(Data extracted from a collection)
----
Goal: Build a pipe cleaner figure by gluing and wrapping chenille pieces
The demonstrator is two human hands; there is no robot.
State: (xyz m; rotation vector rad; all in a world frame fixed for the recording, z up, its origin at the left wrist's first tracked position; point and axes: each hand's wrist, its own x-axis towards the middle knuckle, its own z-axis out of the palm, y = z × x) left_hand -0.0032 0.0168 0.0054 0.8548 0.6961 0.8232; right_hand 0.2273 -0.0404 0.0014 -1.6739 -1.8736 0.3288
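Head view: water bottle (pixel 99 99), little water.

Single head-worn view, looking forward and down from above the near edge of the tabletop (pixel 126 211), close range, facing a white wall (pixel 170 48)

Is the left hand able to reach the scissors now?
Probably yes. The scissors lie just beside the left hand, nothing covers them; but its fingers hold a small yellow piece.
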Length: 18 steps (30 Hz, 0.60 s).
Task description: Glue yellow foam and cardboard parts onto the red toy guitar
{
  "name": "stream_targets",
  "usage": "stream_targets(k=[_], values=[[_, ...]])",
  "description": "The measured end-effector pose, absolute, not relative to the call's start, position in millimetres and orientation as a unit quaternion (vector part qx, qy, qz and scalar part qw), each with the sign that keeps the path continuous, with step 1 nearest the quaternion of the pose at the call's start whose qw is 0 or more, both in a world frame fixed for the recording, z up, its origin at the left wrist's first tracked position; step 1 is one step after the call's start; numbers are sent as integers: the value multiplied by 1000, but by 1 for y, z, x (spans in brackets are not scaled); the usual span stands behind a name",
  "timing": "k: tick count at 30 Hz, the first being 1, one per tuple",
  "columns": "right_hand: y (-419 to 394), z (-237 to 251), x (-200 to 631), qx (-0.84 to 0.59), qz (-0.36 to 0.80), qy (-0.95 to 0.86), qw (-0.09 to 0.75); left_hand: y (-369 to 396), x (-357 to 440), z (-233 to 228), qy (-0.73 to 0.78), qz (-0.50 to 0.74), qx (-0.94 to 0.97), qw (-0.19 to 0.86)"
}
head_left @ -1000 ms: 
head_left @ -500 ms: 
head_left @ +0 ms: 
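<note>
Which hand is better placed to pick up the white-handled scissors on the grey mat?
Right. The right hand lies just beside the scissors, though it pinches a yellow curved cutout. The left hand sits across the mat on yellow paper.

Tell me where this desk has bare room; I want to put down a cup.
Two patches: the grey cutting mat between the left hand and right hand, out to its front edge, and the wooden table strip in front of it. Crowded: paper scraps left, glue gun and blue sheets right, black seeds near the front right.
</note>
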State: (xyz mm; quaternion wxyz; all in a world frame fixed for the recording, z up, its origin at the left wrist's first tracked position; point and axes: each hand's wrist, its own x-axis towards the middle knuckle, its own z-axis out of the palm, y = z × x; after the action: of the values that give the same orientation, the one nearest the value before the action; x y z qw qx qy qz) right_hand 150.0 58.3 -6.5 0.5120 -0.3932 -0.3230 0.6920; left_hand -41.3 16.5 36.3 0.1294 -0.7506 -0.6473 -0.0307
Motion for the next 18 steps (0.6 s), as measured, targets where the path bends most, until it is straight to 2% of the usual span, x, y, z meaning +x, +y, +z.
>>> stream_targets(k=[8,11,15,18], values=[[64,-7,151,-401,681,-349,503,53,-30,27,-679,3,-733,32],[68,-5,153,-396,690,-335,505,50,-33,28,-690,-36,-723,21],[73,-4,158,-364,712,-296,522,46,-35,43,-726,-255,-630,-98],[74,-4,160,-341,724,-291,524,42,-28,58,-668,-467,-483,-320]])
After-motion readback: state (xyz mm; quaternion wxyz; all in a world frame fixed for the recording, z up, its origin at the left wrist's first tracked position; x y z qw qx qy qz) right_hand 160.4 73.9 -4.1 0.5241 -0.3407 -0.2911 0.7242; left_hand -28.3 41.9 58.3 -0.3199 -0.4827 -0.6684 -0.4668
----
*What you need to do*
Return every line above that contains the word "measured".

*Expected output*
  "description": "The measured end-effector pose, absolute, not relative to the call's start, position in millimetres and orientation as a unit quaternion (vector part qx, qy, qz and scalar part qw), each with the sign that keeps the path continuous, with step 1 nearest the quaternion of the pose at the call's start whose qw is 0 or more, both in a world frame fixed for the recording, z up, its origin at the left wrist's first tracked position; step 1 is one step after the call's start; numbers are sent as integers: the value multiplied by 1000, but by 1 for y, z, x (spans in brackets are not scaled); the usual span stands behind a name",
Motion for the next 18 steps (0.6 s), as measured, targets where the path bends most, until it is straight to 2% of the usual span, x, y, z meaning +x, +y, +z.

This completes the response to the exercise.